The Vaselines: Enter the Vaselines (SubPop/Rhythmethod)

 |   |  2 min read

The Vaselines: Slushy
The Vaselines: Enter the Vaselines (SubPop/Rhythmethod)

You'd have thought that by the Vaselines having Kurt Cobain as an uber-fan (Nirvana covered three Vaselines songs including Jesus Wants Me For A Sunbeam aka Jesus Doesn't Want Me For A Sunbeam) that this duo from Glasgow would have become huge.

But rock doesn't work that way: Cobain was also a big fan of Daniel Johnston but as a major label found out after it signed him, that didn't necessarily translate into massive sales.

Perhaps this reissue of a bunch of early lo-fi releases by Eugene Kelly and Frances McKee (after whom Cobain named his daughter) will do the trick, although as with Johnston there's a turn-off factor if you like your rock music polished smooth for general consumption.
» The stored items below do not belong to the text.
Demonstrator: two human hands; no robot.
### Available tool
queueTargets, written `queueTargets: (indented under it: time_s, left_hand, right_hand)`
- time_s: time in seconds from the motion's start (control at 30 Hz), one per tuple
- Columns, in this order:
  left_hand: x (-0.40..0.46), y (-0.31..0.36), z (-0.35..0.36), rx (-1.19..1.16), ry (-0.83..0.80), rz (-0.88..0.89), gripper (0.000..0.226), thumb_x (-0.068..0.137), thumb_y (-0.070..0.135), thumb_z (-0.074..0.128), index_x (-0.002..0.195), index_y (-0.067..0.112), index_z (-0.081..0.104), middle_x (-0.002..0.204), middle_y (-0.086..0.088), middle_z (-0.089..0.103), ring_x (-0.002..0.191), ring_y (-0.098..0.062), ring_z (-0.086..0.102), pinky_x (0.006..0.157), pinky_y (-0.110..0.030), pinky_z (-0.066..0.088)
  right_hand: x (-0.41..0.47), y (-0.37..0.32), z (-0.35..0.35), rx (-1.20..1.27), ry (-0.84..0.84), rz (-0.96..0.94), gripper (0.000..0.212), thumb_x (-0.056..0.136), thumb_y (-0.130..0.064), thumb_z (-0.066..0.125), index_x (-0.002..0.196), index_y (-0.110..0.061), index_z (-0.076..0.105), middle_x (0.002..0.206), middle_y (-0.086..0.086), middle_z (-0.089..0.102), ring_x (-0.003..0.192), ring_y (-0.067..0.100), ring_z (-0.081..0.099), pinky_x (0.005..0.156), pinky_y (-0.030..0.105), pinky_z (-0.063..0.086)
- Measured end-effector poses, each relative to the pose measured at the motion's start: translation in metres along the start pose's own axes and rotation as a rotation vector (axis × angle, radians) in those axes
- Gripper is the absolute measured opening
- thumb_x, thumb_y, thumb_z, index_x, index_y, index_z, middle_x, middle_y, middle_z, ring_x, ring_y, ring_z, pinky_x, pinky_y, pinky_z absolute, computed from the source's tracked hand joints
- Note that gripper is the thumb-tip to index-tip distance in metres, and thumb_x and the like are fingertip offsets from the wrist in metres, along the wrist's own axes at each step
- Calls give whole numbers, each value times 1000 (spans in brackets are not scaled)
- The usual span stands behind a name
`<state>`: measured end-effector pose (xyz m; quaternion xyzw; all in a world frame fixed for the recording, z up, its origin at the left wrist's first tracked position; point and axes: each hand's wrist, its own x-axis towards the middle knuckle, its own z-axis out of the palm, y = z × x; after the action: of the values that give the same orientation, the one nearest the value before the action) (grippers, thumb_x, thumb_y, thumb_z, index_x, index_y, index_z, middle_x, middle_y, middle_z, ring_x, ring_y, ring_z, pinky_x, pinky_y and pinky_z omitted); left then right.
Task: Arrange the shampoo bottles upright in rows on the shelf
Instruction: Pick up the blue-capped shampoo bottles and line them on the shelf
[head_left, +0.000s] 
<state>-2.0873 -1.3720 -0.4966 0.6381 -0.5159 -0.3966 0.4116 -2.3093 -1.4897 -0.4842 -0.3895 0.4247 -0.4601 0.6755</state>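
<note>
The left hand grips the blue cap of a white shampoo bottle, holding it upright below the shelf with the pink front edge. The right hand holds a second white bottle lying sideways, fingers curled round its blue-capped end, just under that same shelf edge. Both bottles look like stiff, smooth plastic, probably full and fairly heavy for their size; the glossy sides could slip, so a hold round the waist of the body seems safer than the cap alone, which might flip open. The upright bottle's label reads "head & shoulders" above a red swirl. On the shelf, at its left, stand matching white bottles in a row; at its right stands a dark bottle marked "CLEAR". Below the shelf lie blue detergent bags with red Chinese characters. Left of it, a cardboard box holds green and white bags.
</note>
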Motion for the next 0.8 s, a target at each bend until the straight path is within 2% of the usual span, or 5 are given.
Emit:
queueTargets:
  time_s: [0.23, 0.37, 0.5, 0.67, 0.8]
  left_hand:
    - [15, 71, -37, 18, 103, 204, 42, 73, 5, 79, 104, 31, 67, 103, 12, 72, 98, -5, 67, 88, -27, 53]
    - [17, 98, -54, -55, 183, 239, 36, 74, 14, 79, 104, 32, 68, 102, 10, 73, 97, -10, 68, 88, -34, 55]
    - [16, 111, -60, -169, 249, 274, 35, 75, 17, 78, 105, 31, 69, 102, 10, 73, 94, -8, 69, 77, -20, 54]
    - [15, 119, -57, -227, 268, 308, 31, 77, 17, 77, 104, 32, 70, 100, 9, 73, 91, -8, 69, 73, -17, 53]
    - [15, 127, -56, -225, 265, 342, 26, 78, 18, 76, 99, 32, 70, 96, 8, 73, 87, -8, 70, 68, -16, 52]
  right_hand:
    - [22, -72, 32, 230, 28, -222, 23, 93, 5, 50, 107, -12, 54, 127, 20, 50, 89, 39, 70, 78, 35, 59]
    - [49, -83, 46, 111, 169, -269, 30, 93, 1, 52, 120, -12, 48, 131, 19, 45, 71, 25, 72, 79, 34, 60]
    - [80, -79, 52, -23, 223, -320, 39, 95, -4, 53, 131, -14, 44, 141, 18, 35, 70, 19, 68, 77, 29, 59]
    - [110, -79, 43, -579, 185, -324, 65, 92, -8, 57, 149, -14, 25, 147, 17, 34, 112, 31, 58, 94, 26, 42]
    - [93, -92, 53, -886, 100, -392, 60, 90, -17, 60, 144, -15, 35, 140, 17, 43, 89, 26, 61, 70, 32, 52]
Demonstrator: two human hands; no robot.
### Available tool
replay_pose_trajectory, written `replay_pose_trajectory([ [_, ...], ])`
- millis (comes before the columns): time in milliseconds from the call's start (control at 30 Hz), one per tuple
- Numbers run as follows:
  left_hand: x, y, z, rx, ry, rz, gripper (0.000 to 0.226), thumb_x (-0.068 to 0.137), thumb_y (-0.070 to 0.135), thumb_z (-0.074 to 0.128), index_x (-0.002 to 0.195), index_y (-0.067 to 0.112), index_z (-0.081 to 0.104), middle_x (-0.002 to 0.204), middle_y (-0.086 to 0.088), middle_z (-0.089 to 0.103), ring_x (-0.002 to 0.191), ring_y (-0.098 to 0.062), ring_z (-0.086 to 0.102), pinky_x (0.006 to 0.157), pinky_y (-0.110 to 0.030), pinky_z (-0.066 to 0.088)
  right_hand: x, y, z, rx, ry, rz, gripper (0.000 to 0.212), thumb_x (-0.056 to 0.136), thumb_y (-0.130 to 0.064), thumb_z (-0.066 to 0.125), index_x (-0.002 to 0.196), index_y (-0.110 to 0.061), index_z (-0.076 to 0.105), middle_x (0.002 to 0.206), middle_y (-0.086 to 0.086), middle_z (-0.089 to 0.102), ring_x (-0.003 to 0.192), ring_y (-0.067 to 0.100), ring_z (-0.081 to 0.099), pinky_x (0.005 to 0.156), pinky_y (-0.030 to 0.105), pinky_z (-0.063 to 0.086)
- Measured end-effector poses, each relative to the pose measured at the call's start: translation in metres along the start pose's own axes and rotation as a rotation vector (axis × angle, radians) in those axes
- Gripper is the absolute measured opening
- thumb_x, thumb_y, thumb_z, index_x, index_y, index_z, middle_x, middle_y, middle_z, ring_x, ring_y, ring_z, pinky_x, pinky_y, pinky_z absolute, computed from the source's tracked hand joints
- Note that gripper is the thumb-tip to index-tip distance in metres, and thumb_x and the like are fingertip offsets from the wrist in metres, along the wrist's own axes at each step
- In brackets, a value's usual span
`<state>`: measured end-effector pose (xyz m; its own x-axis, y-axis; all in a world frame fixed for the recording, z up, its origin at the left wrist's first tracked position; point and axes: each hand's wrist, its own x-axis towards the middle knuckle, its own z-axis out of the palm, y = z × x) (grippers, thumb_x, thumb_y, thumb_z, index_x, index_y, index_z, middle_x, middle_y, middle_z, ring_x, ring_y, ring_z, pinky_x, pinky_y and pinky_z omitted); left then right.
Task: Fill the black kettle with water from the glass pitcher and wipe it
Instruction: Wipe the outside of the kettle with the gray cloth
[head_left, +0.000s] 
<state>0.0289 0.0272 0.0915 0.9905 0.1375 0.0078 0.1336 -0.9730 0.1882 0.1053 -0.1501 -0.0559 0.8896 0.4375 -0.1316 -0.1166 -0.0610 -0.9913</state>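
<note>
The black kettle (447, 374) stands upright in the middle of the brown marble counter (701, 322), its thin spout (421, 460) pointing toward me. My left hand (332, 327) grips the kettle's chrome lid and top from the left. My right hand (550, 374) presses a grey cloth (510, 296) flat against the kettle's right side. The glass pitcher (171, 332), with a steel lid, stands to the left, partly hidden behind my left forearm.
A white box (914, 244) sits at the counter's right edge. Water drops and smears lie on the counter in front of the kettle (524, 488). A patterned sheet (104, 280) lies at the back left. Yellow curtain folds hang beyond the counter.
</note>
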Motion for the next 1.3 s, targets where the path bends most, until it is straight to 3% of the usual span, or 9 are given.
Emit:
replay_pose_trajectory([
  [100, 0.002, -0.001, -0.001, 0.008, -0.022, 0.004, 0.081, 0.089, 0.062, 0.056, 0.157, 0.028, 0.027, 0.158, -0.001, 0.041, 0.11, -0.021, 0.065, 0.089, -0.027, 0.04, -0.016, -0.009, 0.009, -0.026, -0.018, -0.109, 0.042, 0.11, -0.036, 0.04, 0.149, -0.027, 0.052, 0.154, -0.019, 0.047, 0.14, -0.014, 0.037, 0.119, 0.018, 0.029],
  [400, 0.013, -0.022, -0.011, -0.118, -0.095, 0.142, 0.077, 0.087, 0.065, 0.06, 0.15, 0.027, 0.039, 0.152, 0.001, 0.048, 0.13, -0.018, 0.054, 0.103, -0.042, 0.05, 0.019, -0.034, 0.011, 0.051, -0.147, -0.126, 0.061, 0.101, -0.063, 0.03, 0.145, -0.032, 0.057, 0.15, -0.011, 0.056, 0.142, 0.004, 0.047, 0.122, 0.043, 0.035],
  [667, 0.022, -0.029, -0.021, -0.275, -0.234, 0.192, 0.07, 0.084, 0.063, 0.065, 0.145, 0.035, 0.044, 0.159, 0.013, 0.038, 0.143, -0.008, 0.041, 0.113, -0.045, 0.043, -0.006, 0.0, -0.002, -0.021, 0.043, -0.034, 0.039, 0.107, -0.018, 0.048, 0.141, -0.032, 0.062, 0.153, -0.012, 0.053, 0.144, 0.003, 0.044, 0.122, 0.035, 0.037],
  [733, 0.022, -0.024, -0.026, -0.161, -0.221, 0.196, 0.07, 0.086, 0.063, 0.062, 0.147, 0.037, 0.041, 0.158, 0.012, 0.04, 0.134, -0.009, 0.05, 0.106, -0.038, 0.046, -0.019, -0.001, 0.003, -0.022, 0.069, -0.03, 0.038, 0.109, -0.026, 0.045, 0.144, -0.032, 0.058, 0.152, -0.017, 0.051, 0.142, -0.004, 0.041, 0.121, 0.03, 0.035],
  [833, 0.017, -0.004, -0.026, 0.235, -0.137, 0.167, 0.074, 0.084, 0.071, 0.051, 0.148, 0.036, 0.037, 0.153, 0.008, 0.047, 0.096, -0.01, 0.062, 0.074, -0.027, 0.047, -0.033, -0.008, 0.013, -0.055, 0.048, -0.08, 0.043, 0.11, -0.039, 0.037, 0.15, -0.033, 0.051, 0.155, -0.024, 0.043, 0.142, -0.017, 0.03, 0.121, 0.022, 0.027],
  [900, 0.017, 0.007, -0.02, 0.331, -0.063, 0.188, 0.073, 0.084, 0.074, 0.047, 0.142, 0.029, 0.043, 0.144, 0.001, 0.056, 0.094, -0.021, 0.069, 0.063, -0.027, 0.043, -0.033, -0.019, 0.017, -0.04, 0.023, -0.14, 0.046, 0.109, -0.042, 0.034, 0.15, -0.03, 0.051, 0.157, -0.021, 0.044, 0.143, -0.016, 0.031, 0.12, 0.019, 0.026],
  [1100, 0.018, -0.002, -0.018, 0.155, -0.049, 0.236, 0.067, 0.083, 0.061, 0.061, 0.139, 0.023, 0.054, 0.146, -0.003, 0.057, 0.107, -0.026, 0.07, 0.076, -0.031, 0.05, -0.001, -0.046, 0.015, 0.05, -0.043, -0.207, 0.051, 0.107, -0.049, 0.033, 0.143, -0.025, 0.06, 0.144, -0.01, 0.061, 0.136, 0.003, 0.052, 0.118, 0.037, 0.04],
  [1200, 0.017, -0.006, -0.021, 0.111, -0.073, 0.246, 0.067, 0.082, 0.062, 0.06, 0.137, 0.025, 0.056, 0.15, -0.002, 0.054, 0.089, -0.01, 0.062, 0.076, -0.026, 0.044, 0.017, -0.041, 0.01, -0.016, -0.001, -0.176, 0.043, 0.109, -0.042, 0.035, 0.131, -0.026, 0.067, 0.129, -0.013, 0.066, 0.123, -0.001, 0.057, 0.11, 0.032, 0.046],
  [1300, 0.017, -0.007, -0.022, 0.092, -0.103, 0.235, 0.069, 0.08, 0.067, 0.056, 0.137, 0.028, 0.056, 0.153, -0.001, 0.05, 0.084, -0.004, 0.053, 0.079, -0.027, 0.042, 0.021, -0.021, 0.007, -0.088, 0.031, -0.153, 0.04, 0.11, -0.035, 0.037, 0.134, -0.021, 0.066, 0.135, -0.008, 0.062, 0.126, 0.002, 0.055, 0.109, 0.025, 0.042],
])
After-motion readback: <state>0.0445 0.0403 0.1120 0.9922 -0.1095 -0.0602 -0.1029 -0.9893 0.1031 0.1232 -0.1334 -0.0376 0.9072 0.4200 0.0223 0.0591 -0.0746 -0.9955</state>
But, as with Johnston, the Vaselines had the tunes and the wit -- if a greater number of songs about sex.

This double disc -- and expanded reissue of SubPop's The Way of the Vaselines compilation of '92 -- comes with a booklet of interviews, period art and photos, and picks up the Vaselines story at the start when, in '87-'88, they released two EP: Son of a Gun and Dying For It.

Right from the beginning they were courageously different: they covered Divine's salacious So You Think You're A Man on Son of a Gun (alongside their own Rory Rides Me Raw, which sort of tells you where they were coming from).

These are untutored and almost amateurish, but they have an undeniable kitschy charm: Rory is delivered over simple chiming guitar chords and So You Think mimics electro-pop with the most simple of keyboard lines borrowed from Kraftwerk.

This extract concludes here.